若い世代が活躍する歌舞伎公演が、東京の二つの劇場で行われている。
浅草公会堂の1部は亀治郎の五郎、勘太郎の朝比奈の力強い「草摺引(くさずりひき)」で始まる。次が「御浜御殿綱豊卿」。愛之助が綱豊で抑制を利かせ、激しく詰め寄る亀治郎の助右衛門と好対照を見せた。七之助のお喜世が初々しい。亀鶴の江島、男女蔵の新井勘解由。「将門」は、あでやかな七之助の滝夜叉姫と、動きの鮮やかな勘太郎の光圀。
2部は「袖萩祭文(そではぎさいもん)」から。勘太郎の2役。袖萩で哀れさを出し、貞任では勇ましさと娘お君との別れでの情の両面を見せた。愛之助の宗任、七之助の義家がいい。男女蔵の直方、歌女之丞の浜夕。
次が「悪太郎」。乱暴者の悪太郎(亀治郎)をこらしめようと、伯父の松之丞(愛之助)と太郎冠者(男女蔵)は、悪太郎が寝ている間に僧の姿にしてしまう。亀治郎が強さと愛嬌(あいきょう)を見せる。

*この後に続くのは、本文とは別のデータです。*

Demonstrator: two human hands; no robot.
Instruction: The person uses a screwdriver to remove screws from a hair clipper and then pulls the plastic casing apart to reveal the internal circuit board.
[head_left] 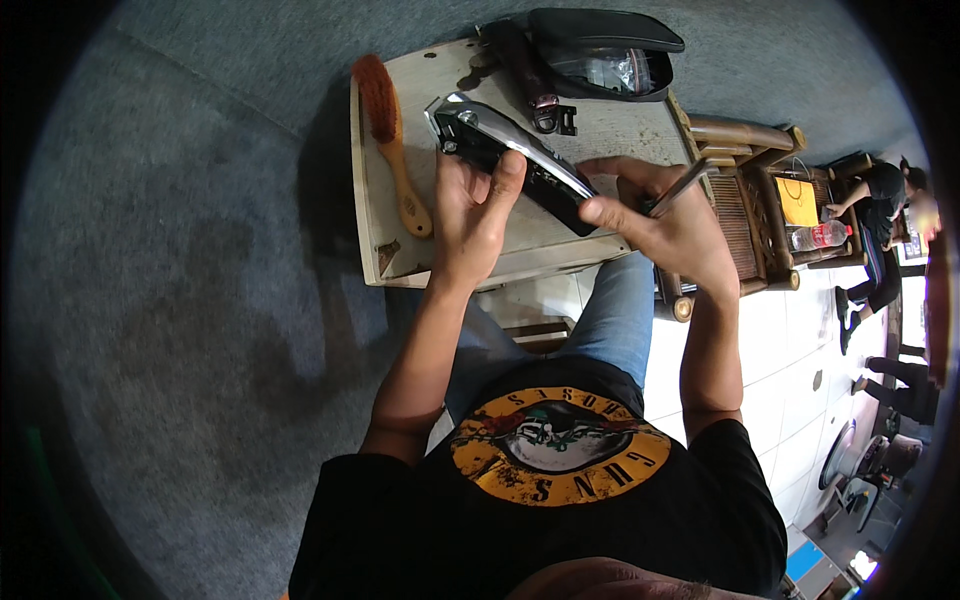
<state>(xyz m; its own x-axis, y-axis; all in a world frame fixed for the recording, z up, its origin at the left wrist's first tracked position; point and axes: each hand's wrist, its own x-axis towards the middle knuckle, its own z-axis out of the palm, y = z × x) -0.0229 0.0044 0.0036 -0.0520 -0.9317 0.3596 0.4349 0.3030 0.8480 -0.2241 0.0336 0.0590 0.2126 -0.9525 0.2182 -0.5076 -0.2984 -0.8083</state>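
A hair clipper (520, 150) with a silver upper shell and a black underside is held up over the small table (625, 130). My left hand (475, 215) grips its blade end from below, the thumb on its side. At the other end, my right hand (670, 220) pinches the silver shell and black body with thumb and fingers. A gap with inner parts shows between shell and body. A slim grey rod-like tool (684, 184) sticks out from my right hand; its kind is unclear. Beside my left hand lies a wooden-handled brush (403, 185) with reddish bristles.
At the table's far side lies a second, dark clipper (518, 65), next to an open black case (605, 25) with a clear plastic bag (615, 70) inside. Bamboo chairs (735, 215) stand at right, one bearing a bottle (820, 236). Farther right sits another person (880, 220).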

新橋演舞場の昼は「曽我対面」から。獅童の五郎と笑也の十郎の剛と柔の対比が利き、市川右近の工藤がきっちりと受ける。猿弥の朝比奈が軽妙。
「黒塚」は右近の岩手実は安達原の鬼女。月光を浴びてうきうきと踊るくだりに愛らしさが出て、めりはりがあるいい岩手だ。猿弥の太郎吾の動きが機敏。門之助の祐慶ら、僧もそろう。
「鏡獅子」は海老蔵の弥生後に獅子の精。弥生は美しいが、上半身が固く見える時がある。獅子はきびきびと勇壮で力がみなぎる。

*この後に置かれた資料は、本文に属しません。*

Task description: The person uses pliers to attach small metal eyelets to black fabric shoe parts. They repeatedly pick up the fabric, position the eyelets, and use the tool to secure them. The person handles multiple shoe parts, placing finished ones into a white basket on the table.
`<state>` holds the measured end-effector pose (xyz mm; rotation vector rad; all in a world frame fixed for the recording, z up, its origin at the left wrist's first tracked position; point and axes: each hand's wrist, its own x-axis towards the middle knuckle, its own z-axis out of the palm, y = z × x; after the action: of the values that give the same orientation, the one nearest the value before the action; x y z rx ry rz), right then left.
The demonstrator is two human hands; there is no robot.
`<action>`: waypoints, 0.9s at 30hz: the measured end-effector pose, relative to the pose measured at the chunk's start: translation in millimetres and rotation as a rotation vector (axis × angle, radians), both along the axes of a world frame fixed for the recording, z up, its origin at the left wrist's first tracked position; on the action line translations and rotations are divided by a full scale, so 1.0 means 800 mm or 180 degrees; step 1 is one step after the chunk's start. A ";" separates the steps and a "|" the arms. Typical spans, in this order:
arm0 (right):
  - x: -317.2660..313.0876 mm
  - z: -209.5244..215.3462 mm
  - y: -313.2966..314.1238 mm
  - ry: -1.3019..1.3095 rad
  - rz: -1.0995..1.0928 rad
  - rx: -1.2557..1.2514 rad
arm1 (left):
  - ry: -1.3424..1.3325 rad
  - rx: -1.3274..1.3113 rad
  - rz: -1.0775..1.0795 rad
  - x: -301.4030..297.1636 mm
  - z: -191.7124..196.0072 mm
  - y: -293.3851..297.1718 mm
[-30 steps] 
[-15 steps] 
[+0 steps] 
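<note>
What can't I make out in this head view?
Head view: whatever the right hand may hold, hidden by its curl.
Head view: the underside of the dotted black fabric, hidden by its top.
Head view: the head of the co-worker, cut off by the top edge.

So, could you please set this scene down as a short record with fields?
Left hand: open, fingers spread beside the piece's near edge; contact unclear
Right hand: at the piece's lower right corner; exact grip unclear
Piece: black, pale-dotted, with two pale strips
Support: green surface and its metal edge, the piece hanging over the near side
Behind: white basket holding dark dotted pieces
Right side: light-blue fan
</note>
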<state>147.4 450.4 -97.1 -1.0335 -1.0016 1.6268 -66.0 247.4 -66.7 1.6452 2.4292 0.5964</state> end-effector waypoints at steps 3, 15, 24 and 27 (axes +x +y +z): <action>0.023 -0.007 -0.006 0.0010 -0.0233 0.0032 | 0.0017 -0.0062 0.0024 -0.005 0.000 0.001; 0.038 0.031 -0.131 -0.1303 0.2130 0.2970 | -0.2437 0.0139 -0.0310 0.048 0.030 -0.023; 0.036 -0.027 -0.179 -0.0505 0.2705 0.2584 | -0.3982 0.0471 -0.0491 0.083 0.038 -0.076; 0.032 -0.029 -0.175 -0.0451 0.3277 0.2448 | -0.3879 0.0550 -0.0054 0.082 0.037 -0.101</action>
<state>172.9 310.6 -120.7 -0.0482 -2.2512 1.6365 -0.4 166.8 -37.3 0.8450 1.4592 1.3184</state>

夜は「伊達の十役」。猿之助が得意とした伊達騒動に材を取った人気狂言に海老蔵が挑み、10役を演じる。
立ち役、女形の善悪を取り交ぜた役の中では、荒獅子男之助、仁木弾正、細川勝元が優れる。男之助は隈取(くまど)りが似合って力強く、仁木は「問註所(もんちゅうじょ)」での刃傷に手ごわさ、不気味さが出た。勝元はさばき役らしいさわやかさがある。ただ、二枚目系の役ではセリフの独特の抑揚が気になる。
右近の八汐に憎々しさがあり、市蔵の外記左衛門、獅童の民部之助が好演。